The specific PKA inhibitor peptide, PKI, was included in
the pipette solution at a concentration of 50 nmol/L (
20 times the
Kd for PKA, 2.3 nmol/L),27 and
isoproterenol was then added. Panels A through C of Fig 6
show representative tracings from a
typical experiment. After 20 minutes of dialysis with the
PKI-containing pipette solution, the amplitude of IKur is
unaffected (Fig 6B
) compared with the control condition (Fig 6A
). In
the presence of PKI, isoproterenol (1 µmol/L) fails to alter
IKur (Fig 6C
).

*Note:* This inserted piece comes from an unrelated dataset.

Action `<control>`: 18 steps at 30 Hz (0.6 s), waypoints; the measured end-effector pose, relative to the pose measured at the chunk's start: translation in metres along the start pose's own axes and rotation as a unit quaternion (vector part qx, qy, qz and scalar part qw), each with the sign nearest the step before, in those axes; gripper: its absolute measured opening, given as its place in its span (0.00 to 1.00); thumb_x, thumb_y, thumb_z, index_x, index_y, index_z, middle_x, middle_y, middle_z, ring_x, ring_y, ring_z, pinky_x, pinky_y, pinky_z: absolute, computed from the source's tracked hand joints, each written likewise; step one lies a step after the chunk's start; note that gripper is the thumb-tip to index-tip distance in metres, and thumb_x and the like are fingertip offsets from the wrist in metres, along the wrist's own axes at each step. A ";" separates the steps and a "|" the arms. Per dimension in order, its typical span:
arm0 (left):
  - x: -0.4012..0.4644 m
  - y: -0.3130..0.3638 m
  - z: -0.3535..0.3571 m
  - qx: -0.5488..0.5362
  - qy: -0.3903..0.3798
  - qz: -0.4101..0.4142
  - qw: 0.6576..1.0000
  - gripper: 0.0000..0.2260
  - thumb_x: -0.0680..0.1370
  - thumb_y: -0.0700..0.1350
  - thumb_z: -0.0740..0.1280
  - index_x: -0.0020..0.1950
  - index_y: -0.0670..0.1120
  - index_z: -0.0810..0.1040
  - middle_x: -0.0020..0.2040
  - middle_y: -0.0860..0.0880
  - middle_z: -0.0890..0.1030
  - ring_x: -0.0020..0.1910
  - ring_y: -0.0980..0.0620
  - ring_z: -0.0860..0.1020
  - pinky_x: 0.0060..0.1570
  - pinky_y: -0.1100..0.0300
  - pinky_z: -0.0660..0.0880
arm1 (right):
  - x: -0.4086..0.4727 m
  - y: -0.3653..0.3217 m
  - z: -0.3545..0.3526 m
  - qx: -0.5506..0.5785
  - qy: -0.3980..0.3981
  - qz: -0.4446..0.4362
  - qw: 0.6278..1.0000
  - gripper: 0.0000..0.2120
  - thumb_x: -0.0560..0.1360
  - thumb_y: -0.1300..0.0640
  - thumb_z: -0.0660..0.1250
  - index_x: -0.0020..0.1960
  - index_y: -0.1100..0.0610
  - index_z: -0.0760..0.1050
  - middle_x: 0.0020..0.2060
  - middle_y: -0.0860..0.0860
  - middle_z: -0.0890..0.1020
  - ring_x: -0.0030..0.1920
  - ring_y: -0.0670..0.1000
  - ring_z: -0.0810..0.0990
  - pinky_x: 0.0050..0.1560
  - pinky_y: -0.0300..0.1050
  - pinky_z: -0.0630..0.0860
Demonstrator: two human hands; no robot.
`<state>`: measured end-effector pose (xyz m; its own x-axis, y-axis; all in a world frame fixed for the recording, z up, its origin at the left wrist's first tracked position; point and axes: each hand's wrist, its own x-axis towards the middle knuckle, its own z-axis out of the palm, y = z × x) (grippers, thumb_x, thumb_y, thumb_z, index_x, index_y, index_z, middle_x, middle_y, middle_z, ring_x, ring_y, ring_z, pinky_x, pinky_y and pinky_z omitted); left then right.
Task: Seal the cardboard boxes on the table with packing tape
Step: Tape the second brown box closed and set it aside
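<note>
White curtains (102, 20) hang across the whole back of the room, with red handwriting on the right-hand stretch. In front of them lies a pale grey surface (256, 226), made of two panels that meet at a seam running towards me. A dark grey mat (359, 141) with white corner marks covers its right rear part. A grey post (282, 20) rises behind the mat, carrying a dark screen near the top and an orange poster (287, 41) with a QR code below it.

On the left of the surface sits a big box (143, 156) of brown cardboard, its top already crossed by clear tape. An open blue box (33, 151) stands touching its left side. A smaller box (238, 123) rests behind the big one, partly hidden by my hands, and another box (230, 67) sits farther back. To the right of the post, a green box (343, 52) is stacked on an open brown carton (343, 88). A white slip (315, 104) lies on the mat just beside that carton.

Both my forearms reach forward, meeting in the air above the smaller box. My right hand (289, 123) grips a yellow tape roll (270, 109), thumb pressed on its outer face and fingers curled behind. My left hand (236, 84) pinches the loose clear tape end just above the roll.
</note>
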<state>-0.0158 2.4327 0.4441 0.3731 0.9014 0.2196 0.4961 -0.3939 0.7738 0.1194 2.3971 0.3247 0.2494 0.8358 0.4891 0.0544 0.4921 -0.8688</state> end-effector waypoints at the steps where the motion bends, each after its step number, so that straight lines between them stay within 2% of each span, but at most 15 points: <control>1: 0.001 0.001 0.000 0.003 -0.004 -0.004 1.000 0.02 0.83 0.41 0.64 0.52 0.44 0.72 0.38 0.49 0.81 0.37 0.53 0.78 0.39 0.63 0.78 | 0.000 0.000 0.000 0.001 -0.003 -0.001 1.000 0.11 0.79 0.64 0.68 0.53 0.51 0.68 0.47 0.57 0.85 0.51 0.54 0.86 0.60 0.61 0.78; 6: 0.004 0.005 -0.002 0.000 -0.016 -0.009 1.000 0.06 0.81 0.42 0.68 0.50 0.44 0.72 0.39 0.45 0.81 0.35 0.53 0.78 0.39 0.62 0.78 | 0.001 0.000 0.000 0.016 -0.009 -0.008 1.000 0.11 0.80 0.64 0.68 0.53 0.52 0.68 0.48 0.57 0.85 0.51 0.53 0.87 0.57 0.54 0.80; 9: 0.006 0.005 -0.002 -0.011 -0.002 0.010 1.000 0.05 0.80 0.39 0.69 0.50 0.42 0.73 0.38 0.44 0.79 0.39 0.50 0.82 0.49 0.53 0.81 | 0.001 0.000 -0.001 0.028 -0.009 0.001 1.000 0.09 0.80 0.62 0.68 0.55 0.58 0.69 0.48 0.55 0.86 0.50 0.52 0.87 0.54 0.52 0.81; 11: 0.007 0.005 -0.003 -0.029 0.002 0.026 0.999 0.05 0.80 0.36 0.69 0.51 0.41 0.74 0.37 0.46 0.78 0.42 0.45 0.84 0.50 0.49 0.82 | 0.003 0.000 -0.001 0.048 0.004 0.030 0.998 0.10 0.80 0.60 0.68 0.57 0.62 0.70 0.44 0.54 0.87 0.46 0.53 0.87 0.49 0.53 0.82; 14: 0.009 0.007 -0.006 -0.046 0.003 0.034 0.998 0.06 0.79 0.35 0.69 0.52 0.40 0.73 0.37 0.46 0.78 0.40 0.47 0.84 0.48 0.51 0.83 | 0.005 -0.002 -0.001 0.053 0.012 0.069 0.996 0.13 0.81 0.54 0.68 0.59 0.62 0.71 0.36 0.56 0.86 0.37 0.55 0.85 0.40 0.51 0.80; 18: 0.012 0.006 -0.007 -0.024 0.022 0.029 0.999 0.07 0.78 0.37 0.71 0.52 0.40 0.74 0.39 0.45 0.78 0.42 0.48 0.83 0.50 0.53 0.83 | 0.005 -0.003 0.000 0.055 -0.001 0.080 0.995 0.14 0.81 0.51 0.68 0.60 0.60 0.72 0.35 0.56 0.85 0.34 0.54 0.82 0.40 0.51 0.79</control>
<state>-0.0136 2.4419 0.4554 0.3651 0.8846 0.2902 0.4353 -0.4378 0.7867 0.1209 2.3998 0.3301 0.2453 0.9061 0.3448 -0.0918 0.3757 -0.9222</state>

Mean data from five cells (Fig 6D
) indicate
that 20 minutes of dialysis with PKI-containing pipette solution did
not alter IKur and that in the presence of PKI,
isoproterenol had no effect on the current. As a positive control, we
evaluated the effect of PKI on isoproterenol-induced increases in
ICa. The latter was elicited by 250-ms depolarizing pulses
from -50 to +10 mV in five cells studied without PKI in the
pipette and in five studied with PKI in the pipette. Cells from
individual preparations were studied in a paired fashion. In the
absence of PKI, isoproterenol increased ICa from
-5.1±1.5 to -11.5±2.1 pA/pF (P<.01). When PKI
was included in the pipette, ICa averaged -5.5±1.4
pA/pF before and -5.4±1.3 pA/pF after isoproterenol
administration.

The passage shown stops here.